> Try it: If a line below includes the string "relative", copy it.

_ _ _ _ _ _ _

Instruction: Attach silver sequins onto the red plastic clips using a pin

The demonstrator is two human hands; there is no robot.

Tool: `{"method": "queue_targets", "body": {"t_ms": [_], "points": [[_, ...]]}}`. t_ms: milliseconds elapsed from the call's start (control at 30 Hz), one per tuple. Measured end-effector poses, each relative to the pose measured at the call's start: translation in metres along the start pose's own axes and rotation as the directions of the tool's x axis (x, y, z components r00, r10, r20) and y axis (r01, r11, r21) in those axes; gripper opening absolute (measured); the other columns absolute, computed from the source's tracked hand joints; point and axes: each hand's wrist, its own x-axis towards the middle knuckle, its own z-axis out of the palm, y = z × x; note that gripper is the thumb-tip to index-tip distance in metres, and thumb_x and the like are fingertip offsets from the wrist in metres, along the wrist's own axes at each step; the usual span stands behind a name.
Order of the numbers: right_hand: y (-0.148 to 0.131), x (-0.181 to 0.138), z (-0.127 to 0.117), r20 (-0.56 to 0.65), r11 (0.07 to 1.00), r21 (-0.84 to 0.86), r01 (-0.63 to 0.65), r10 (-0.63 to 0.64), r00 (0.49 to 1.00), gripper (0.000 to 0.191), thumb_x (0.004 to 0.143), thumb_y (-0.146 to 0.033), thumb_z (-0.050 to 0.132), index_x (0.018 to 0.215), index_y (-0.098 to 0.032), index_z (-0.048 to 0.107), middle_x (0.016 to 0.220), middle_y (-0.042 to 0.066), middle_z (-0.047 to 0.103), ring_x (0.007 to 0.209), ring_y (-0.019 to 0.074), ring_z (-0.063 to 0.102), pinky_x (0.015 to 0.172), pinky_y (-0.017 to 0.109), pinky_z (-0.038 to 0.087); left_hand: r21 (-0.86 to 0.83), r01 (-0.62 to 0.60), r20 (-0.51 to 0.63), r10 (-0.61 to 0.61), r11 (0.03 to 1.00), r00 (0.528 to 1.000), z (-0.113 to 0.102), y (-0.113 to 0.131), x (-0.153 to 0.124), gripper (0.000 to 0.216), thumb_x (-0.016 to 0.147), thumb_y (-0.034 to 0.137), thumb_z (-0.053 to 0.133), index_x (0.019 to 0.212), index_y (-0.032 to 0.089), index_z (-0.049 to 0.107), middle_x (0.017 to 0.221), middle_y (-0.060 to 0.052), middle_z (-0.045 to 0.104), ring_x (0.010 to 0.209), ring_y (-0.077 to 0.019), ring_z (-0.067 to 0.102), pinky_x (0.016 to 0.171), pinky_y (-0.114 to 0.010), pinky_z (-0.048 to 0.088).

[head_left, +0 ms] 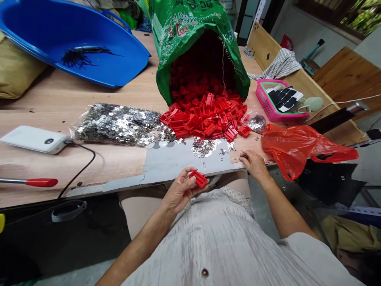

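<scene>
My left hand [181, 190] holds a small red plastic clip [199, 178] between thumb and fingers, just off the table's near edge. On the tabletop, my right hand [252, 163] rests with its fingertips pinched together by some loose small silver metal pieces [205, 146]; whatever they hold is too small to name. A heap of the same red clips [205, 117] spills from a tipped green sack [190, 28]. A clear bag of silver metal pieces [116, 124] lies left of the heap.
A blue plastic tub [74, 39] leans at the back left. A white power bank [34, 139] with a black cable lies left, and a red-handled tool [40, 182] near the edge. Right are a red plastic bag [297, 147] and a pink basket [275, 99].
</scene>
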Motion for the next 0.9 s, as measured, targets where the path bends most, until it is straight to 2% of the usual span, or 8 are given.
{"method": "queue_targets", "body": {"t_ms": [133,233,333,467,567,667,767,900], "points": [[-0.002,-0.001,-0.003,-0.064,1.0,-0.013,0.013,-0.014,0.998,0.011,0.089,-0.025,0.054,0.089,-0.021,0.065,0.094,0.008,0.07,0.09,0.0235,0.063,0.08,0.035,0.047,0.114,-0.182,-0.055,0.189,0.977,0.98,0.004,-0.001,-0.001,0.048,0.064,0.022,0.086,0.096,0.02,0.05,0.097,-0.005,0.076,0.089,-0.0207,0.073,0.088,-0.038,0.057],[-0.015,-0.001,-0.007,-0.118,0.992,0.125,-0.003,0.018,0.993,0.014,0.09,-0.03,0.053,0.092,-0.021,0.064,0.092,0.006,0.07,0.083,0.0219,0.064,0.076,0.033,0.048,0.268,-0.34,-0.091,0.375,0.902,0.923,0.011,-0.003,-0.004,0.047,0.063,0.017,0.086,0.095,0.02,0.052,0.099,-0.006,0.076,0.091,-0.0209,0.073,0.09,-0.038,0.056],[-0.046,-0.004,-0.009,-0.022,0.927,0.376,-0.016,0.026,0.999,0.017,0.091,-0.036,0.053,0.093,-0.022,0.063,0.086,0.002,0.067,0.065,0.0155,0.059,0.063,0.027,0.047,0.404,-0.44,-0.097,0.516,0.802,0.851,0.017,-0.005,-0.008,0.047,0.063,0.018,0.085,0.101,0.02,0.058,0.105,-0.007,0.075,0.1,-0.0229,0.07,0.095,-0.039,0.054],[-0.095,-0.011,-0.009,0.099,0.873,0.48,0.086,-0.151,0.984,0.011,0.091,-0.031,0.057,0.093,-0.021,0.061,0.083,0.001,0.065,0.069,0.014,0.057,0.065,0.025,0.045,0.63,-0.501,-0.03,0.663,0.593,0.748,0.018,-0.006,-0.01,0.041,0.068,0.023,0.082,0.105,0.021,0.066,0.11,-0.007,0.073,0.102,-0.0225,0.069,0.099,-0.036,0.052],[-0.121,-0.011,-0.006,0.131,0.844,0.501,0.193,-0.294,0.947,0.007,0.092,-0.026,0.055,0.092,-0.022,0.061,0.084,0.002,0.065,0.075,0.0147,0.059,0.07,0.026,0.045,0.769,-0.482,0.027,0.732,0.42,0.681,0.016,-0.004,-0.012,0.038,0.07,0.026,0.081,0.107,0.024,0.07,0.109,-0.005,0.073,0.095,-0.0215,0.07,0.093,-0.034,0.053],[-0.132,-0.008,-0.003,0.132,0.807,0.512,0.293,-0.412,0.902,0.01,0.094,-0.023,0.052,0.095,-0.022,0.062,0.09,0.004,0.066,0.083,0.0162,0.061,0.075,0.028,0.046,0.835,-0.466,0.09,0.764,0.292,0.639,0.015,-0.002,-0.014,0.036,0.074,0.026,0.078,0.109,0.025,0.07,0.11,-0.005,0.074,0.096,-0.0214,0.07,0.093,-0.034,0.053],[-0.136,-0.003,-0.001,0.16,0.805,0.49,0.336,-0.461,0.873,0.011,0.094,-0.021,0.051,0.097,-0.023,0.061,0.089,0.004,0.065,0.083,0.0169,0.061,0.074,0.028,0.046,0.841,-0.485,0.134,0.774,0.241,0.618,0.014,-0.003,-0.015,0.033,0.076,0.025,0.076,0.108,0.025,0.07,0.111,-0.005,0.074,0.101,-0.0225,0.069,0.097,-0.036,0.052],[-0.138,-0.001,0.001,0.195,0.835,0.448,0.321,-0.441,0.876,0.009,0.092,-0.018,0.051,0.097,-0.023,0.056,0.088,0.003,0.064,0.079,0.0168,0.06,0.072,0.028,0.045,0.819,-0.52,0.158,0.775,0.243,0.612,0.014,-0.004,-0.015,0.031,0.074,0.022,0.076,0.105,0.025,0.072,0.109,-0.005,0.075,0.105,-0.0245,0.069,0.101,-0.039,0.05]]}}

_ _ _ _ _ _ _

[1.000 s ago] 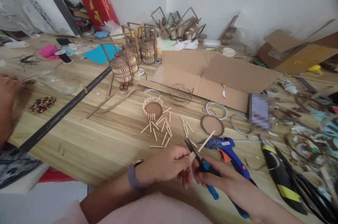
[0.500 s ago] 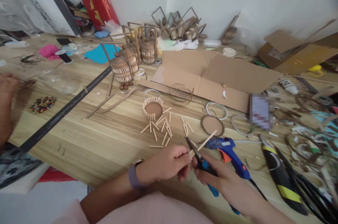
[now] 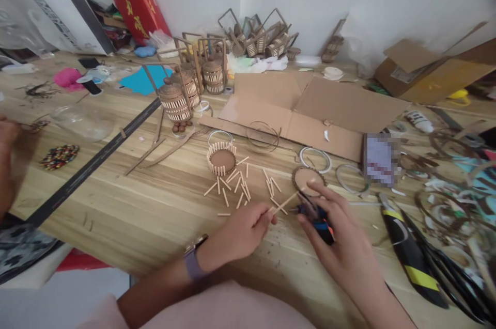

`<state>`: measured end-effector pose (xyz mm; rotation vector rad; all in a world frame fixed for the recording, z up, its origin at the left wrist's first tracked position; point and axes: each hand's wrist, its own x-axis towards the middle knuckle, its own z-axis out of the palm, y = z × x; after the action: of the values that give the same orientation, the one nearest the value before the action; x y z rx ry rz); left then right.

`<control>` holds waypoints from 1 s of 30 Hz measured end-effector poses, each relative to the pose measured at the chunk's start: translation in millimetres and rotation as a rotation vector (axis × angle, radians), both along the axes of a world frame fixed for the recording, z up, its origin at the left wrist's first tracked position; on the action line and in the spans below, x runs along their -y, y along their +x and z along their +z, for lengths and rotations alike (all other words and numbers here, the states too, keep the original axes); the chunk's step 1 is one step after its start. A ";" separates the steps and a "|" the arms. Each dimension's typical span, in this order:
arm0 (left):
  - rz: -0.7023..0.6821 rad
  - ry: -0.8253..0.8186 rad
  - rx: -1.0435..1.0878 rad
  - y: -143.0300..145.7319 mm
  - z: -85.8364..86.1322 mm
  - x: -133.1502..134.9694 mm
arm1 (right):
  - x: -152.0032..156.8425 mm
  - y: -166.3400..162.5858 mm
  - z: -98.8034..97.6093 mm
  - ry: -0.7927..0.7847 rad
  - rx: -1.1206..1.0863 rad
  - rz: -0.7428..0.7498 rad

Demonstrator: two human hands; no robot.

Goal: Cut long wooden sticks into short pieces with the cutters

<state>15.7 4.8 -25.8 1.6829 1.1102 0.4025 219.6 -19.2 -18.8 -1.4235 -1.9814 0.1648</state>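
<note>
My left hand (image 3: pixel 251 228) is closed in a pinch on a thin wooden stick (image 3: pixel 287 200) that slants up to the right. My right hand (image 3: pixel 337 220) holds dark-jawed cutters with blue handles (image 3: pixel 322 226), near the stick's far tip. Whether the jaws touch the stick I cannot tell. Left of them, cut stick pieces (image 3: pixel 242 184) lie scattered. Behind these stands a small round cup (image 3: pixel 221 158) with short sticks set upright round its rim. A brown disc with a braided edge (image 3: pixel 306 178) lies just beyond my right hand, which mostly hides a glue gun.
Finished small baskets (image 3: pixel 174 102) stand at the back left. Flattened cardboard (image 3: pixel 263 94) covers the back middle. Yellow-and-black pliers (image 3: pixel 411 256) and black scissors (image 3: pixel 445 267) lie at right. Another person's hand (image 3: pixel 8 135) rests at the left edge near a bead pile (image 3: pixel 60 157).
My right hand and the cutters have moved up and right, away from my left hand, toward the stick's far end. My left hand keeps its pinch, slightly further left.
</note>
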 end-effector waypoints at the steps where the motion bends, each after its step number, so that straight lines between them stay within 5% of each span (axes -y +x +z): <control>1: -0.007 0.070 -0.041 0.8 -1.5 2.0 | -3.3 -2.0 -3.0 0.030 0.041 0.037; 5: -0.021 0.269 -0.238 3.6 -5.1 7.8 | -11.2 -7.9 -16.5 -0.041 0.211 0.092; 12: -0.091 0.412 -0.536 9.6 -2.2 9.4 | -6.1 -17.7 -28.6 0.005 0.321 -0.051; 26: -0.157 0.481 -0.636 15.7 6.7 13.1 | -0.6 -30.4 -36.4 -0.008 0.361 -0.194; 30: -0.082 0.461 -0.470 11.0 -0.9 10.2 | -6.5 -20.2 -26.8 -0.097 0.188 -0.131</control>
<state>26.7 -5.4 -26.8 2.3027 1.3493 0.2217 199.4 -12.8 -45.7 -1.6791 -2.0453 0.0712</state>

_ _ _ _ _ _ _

> Response to this exercise:
Tool: `{"method": "queue_targets", "body": {"t_ms": [_], "points": [[_, ...]]}}`. t_ms: milliseconds elapsed from the call's start (control at 30 Hz), one per tuple. Measured end-effector poses, each relative to the pose measured at the call's start: translation in metres along the start pose's own axes and rotation as the directions of the tool's x axis (x, y, z components r00, r10, r20) and y axis (r01, r11, r21) in those axes; gripper opening absolute (measured); the other columns absolute, computed from the source's tracked hand joints; point and axes: each hand's wrist, its own x-axis towards the middle knuckle, its own z-axis out of the palm, y = z × x; note that gripper is the thumb-tip to index-tip distance in metres, and thumb_x and the like are fingertip offsets from the wrist in metres, along the wrist's own axes at each step; the usual span stands behind a name.
`<control>` holds waypoints from 1 s of 30 Hz measured end-effector poses, each relative to the pose measured at the chunk's start: translation in millimetres and rotation as a rotation vector (axis × angle, radians), both along the axes of a world frame fixed for the recording, z up, its origin at the left wrist's first tracked position; on the action line and in the spans below, x runs along their -y, y along their +x and z along their +z, for lengths and rotations alike (all other words and numbers here, the states too, keep the original axes); the chunk's step 1 is one step after its start. A ";" separates the steps and a "|" the arms. Each dimension's typical span, in this order:

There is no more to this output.